What is more alarming than the Turkish ruling elite’s conquest mentality is their frequent and proud use of a violent trope, “the right of the sword,” to claim legitimacy. Erdoğan’s ultranationalist partner Bahçeli argued that the legal basis for converting Hagia Sophia rests on “the right of the sword” that Mehmet II claimed in 1453. Turkey’s pro-government news site A Haber went as far as to publish a guide, entitled “What does the right of the sword mean?” which it presented as the justification for Erdoğan’s move.
Such prejudicial language not only targets Turkey’s religious minorities, but also intimidates members of the country’s Muslim majority who oppose the government’s supremacist policies. The deputy leader of Erdoğan’s Justice and Development Party accused Turkish citizens who oppose Hagia Sophia’s conversion of acting like “the Byzantines among us,” insinuating they are traitors. Similarly, Bahçeli referred to the move’s critics as “remnants of the Byzantines” and the “clandestine Byzantine lobby’s Westophile native collaborators.” Smearing the opposition—Muslims and non-Muslims alike—as fifth columnists is a frequently-deployed trope that aims to silence Turkey’s dissident voices, making the country’s minorities feel even more abandoned.

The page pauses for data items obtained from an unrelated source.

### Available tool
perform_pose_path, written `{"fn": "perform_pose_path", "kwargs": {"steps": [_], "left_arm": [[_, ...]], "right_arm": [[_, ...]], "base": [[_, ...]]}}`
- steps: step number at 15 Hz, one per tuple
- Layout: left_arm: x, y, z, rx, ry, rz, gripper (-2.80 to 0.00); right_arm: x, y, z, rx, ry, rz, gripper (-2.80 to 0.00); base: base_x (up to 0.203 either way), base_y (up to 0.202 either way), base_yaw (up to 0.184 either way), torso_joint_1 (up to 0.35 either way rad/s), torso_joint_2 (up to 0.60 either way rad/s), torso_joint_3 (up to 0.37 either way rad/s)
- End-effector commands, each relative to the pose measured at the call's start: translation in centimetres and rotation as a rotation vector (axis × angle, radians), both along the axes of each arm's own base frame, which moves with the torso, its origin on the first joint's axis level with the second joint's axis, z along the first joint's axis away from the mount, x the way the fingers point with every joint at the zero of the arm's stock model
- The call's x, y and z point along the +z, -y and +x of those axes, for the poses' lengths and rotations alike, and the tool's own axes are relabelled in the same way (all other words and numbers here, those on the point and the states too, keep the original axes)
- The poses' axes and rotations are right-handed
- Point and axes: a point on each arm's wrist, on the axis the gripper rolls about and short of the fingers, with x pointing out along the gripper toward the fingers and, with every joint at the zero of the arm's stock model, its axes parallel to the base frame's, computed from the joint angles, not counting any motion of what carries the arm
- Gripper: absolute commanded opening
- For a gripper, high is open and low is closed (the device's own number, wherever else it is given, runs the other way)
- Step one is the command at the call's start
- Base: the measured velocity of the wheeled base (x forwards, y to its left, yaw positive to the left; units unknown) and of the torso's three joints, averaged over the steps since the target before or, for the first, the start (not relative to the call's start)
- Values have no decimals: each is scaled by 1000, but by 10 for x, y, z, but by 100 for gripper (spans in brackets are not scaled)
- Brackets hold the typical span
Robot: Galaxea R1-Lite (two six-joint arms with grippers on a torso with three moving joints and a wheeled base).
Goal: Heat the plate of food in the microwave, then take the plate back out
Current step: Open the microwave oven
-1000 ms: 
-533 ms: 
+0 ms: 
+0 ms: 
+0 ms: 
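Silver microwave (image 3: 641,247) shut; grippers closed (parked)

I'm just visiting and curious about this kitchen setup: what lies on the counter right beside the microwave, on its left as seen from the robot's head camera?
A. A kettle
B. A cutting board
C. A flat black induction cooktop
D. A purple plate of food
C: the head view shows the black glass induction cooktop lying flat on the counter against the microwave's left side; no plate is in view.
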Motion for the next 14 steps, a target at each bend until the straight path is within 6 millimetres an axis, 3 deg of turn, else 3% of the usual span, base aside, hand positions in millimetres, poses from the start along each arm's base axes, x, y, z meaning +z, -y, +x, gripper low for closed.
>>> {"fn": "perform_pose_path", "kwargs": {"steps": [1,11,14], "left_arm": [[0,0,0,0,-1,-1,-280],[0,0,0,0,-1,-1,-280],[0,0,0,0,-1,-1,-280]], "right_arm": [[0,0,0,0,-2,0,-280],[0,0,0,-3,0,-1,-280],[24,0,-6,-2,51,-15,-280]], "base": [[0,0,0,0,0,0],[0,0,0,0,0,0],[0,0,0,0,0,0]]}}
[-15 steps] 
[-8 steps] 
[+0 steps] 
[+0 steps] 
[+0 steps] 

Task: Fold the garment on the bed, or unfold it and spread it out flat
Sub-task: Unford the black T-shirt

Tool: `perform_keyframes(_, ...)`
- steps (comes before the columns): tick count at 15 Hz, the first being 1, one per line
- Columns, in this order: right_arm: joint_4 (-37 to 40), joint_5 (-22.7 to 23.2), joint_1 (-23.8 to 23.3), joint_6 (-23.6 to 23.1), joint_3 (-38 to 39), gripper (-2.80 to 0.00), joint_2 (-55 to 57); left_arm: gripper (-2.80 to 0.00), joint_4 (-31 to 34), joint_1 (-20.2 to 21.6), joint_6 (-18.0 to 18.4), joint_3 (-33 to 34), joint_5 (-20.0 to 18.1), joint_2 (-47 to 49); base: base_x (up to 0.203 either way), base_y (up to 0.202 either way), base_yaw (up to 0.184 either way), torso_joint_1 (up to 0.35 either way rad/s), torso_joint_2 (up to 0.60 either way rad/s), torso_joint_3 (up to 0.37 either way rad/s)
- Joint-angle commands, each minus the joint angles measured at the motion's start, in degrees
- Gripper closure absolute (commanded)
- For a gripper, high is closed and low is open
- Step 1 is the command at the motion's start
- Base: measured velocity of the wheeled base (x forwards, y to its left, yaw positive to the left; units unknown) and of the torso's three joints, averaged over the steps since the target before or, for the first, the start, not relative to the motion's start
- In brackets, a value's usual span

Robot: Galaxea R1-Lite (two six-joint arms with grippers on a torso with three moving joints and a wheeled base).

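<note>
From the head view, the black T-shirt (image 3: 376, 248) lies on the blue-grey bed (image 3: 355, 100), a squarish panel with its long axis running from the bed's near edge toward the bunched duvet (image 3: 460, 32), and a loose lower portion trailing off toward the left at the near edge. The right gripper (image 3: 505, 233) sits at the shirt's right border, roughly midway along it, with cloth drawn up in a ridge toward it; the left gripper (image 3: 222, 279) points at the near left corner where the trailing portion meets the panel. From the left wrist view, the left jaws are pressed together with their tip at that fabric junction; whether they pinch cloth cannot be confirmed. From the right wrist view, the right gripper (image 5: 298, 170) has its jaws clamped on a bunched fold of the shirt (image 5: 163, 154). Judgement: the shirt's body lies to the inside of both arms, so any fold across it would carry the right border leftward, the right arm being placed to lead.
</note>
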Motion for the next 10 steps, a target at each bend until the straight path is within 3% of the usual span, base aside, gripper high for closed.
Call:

The ruling coalition’s attempts to silence citizens who oppose Hagia Sophia’s conversion into a mosque is intended to conjure the illusion of a unanimous popular will behind their policy. In Bahçeli’s words, Hagia Sophia’s conversion has fulfilled the “the will of our nation.” Ironically, the Turkish government took no steps to promote deliberation of their policy. It did not consult any of the stakeholders in parliament or another platform, including the ecumenical patriarchate, and presented their fait accompli as reflecting the desires of a monolithic populace, where disagreement is evidence of treason and foreignness.
It is not surprising that the Turkish government’s Hagia Sophia policy and toxic rhetoric received praise from other extremists around the world. Gaza’s ruling militant group Hamas was the first to declare its support. The Muslim Brotherhood followed, congratulating Turkey for this “historic step,” which they celebrated for restoring Hagia Sophia’s right to “its owners.”
The conquest mentality that has shaped the Turkish government’s Hagia Sophia policy and rhetoric not only puts the sacred heritage of Turkey’s religious minorities at risk, but also threatens their lives, making them potential targets of hate crimes. Given the appeal of Erdoğan’s pan-Islamist policies in the Middle East and beyond, such explosive rhetoric has the potential to embolden and incite other supremacists. This is a sad turn of events for a country that for decades remained a beacon of secular democracy for the world’s Muslim-majority nations.